PROMPT:
Your task is to retype the lines from the opening of the material through the line that includes "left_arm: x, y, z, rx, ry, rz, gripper". Do not copy the pictures.
-- Opening Marker --
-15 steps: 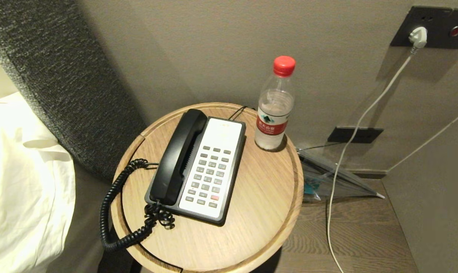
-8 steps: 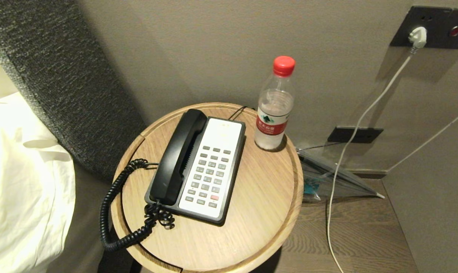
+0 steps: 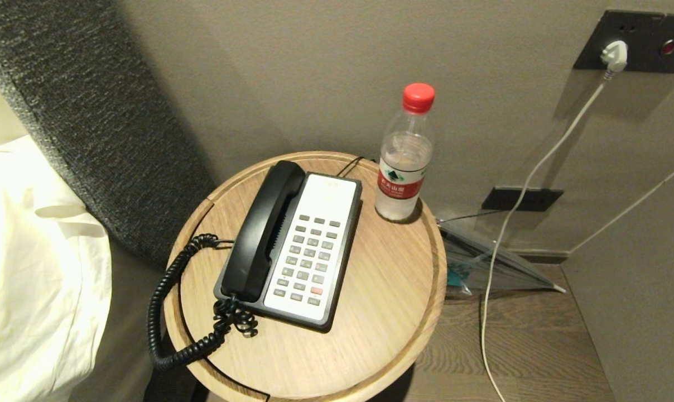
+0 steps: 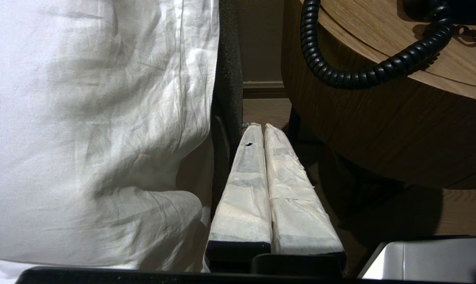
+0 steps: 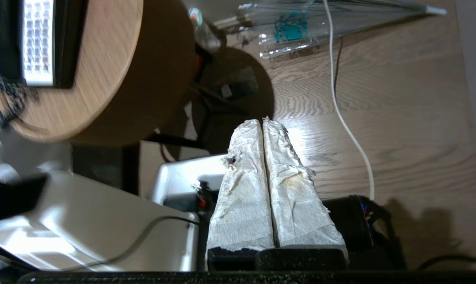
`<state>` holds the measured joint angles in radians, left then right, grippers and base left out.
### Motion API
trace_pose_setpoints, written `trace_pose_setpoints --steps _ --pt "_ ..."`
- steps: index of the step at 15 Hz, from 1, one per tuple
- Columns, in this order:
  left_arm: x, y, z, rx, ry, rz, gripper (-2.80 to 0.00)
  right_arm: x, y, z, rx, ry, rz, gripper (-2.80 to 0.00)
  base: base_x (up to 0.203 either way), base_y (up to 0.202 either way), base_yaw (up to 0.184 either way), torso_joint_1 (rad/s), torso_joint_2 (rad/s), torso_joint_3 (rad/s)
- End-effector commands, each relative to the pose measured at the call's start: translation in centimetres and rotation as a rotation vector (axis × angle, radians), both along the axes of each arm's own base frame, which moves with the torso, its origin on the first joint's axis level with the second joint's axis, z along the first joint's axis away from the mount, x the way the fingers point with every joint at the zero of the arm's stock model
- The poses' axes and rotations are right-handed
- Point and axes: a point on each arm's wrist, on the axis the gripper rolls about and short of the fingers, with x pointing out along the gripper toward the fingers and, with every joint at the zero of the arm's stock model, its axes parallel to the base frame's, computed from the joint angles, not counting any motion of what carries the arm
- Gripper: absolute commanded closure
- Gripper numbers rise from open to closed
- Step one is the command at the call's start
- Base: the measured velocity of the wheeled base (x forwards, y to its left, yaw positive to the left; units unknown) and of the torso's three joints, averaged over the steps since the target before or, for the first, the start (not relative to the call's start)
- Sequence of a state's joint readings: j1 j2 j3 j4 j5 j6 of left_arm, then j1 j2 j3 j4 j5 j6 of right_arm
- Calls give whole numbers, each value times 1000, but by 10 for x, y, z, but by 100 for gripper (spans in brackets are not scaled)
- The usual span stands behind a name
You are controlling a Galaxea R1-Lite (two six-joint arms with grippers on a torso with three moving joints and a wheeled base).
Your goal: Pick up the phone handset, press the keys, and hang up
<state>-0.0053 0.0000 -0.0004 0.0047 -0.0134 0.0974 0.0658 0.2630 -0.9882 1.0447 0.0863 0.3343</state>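
Note:
The black phone handset (image 3: pixel 263 231) lies in its cradle on the left side of the black-and-white phone base (image 3: pixel 314 245), whose grey keys (image 3: pixel 309 259) face up. Its coiled cord (image 3: pixel 172 304) loops off the round wooden table (image 3: pixel 381 301); part of that coiled cord (image 4: pixel 356 75) shows in the left wrist view. Neither arm appears in the head view. My left gripper (image 4: pixel 261 126) hangs shut and empty below the table edge, beside the bed sheet (image 4: pixel 96 130). Over the floor to the table's right, my right gripper (image 5: pixel 261 121) is shut and empty; the phone base (image 5: pixel 37 41) lies far from it.
A clear water bottle (image 3: pixel 404 162) with a red cap stands at the table's back right, close to the phone. A grey headboard (image 3: pixel 91 117) and white bedding (image 3: pixel 30 268) lie left. A white cable (image 3: pixel 515 223) hangs from a wall socket to the wooden floor (image 3: pixel 526 352), by a clear plastic bag (image 3: pixel 482 262).
Nothing on the table has moved; the handset stays in its cradle. Neither arm has come into the head view.

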Motion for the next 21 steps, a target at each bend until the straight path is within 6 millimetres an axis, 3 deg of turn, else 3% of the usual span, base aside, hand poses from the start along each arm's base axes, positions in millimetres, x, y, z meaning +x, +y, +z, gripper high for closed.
trace_pose_setpoints --steps 1,5,12,14,16,21 --pt "0 0 0 -1 -1 2 0 -3 5 -16 -60 -20 -15 0 0 0 0 0 0 0" --pt "0 0 0 -1 -1 -1 0 12 8 -58 -137 -36 -32 0 0 0 0 0 0 0" --pt "0 0 0 0 -3 1 0 77 6 -127 -244 -211 -65 0 0 0 0 0 0 0" --pt "0 0 0 0 -2 0 0 88 6 -133 -299 -334 -86 0 0 0 0 0 0 0" --pt "0 0 0 -1 -1 0 0 91 6 -145 -378 -314 -81 0 0 0 0 0 0 0" --pt "0 0 0 -1 -2 0 0 91 6 -142 -381 -326 -78 0 0 0 0 0 0 0"
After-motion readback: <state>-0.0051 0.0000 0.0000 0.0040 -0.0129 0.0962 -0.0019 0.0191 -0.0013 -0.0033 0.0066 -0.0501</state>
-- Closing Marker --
RESULT:
-15 steps: 
-8 steps: 
+0 steps: 
+0 steps: 
+0 steps: 
`<state>` holds the measured joint angles in radians, left then right, grippers and base left out.
### Motion API
trace_pose_setpoints, written `trace_pose_setpoints --steps _ --pt "_ ..."`
- steps: index of the step at 15 Hz, from 1, one per tuple
- Columns, in this order:
  left_arm: x, y, z, rx, ry, rz, gripper (-2.80 to 0.00)

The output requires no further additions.